▶ _EXERCISE OBJECTIVE_
Would you give again, exactly, the lines running from the line with "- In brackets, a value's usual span" to the end of the data below, both included?

▶ _DATASET EXCERPT_
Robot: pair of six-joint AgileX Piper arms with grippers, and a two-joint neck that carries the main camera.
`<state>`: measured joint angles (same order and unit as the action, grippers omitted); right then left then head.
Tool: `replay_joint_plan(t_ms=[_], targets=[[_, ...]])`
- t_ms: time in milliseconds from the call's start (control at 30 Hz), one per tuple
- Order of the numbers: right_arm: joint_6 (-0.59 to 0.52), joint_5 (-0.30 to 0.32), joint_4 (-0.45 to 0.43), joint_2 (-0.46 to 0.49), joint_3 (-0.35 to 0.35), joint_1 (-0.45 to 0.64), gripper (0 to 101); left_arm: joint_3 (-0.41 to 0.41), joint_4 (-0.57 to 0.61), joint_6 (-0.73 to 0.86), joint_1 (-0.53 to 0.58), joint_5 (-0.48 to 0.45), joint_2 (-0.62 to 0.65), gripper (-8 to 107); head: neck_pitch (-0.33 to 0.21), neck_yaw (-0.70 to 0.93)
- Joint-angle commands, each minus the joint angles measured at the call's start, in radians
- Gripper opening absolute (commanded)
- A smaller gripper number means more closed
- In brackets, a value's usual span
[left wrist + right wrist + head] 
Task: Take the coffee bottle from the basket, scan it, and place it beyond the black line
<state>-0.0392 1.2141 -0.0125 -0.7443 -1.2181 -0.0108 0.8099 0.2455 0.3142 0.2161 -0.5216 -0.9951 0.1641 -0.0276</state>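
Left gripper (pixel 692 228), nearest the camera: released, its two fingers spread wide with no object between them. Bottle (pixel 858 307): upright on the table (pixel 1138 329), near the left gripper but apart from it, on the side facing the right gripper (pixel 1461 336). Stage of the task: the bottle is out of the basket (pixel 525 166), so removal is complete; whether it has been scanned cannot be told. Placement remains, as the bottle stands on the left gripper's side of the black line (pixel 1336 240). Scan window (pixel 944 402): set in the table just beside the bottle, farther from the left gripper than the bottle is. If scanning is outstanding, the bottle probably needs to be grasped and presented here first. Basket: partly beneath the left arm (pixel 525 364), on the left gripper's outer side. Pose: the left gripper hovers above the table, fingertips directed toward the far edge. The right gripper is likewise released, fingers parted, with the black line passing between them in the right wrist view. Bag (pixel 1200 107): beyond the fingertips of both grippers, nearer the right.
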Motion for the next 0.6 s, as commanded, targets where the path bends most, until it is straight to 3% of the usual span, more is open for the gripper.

▶ _YOUR RESPONSE_
- In brackets, a value's usual span
[left wrist + right wrist + head] 
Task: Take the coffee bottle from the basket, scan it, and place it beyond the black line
<state>-0.0392 1.2141 -0.0125 -0.7443 -1.2181 -0.0108 0.8099 0.2455 0.3142 0.2161 -0.5216 -0.9951 0.1641 -0.0276</state>
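Left gripper (pixel 692 228), nearest the camera: released, its two fingers spread wide with no object between them. Bottle (pixel 858 307): upright on the table (pixel 1138 329), near the left gripper but apart from it, on the side facing the right gripper (pixel 1461 336). Stage of the task: the bottle is out of the basket (pixel 525 166), so removal is complete; whether it has been scanned cannot be told. Placement remains, as the bottle stands on the left gripper's side of the black line (pixel 1336 240). Scan window (pixel 944 402): set in the table just beside the bottle, farther from the left gripper than the bottle is. If scanning is outstanding, the bottle probably needs to be grasped and presented here first. Basket: partly beneath the left arm (pixel 525 364), on the left gripper's outer side. Pose: the left gripper hovers above the table, fingertips directed toward the far edge. The right gripper is likewise released, fingers parted, with the black line passing between them in the right wrist view. Bag (pixel 1200 107): beyond the fingertips of both grippers, nearer the right.
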Motion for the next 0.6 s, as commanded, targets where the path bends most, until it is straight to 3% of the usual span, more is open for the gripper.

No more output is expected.